In search of an honest map

Nicholas Herrmann

Guy Debord (1931–1994), Guide psychogéographique de Paris. Discours sur les passions de l’amour, 1957. Lithograph, 595 × 735 mm. DMC 2302.

We don’t experience place as maps would have us believe. We might technically exist within the map, an orientation marker besieged by the total sum of data, every landmark, park and street swarming around us at all times. But our perspective is only partial – a patchwork of neighbourhoods, structures and scrambled place names linked by personal memory and emotion, rather than historical or geographical significance. 

Guy Debord’s 1957 work, Guide psychogéographique de Paris, is the truest representation of our relationship to place I’ve found. The map can’t be called accurate, and barely includes any data, but it is honest. G. Peltier’s map of the capital has been defaced, chopped up chunks chucked back in a random assortment. The city’s scaffolding is erased, bright arrows threading through the space – a fortified hive reduced to the most delicate of cobwebs. Debord created the work as a rejection of rational, functional city planning – a Situationist experiment to inspire more playful interactions with our surroundings, encouraging the dérive, or ‘drift’: aimless, unplanned explorations of an urban landscape, navigated by chance and emotion.

Out of context, Debord’s map is a drawing that could depict our limited perception of place. In each of our heads is a different map, unique archipelagos of seemingly random locations linked only tentatively or floating in isolation. We travel blindly around these islands, often unaware of the distance in-between. London is an extreme example – the effect of the underground is such that the city’s connective tissue, as in Debord’s map, is stripped away. One descends at Point A and ascends at Point B, the journey just darkness and noise. Though I spent four years living in London, I left with an incomplete understanding of how its significant areas – and the areas significant to me – were connected. An inextricable element of anyone’s idea of London (except perhaps a London cabbie) is the network of voids running through it.

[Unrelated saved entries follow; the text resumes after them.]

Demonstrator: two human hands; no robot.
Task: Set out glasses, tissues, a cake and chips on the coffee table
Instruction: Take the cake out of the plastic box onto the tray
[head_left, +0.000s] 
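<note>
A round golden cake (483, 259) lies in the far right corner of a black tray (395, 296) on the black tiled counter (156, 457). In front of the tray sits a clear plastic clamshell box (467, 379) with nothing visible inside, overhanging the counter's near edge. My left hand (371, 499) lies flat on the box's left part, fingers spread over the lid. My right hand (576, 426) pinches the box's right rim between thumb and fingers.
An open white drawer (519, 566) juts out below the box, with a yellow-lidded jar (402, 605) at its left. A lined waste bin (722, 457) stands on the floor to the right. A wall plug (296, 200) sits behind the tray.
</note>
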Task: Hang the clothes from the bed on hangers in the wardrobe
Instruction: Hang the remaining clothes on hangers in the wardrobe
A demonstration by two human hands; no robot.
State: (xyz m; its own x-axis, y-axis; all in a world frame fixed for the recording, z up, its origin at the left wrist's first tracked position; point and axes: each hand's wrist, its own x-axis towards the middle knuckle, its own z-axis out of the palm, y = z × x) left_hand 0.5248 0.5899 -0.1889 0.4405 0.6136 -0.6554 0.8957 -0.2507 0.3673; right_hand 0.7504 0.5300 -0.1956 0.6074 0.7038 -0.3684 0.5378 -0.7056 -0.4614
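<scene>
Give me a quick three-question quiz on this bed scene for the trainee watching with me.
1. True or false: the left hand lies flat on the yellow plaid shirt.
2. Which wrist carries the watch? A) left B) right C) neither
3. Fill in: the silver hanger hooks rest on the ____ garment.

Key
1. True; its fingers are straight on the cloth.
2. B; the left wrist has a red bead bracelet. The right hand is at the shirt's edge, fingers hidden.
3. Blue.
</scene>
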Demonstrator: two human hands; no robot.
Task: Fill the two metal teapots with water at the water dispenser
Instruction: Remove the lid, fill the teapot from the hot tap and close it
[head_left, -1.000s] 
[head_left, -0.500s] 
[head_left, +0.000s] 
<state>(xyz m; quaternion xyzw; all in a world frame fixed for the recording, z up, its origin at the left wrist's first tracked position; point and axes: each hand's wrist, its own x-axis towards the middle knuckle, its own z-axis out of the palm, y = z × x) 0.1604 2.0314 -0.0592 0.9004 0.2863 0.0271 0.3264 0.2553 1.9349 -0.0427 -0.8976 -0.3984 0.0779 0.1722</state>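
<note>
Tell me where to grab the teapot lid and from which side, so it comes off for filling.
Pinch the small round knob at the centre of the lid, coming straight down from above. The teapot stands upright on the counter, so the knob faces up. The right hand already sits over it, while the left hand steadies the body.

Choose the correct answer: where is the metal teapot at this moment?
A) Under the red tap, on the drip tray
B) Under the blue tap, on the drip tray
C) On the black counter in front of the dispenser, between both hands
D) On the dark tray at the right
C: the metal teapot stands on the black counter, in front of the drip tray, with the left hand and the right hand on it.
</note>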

I lived in Bath for over five years, and though the city is small and doesn’t possess a subway, voids are present. There are streets I never walked down, neighbourhoods I never visited. There are landmarks, hazy, I had no interest in, and places that stood out more than they would to someone else: the bench above the golf course, the lane behind the Circus, St. Stephen’s Millennium Green.

The COVID-19 lockdown provided me with an opportunity to discover more islands and draw new arrows between them. In the first weeks of the crisis, the strict limits imposed by our government-allotted exercise time meant that my usual walks and connections quickly became stale. I wasn’t walking – I was trudging trenches into my map, the streets becoming treadmills rather than routes through an environment. Slowly, I began to deviate, unknowingly practicing Debord’s dérive, drifting without aim around the city I thought I knew. I started walking with my camera, navigating not by habit or convenience, but by connecting the dots between potential photographs, hopping from shot to shot. With each picture, my map of Bath – the private, not the learned – began to grow.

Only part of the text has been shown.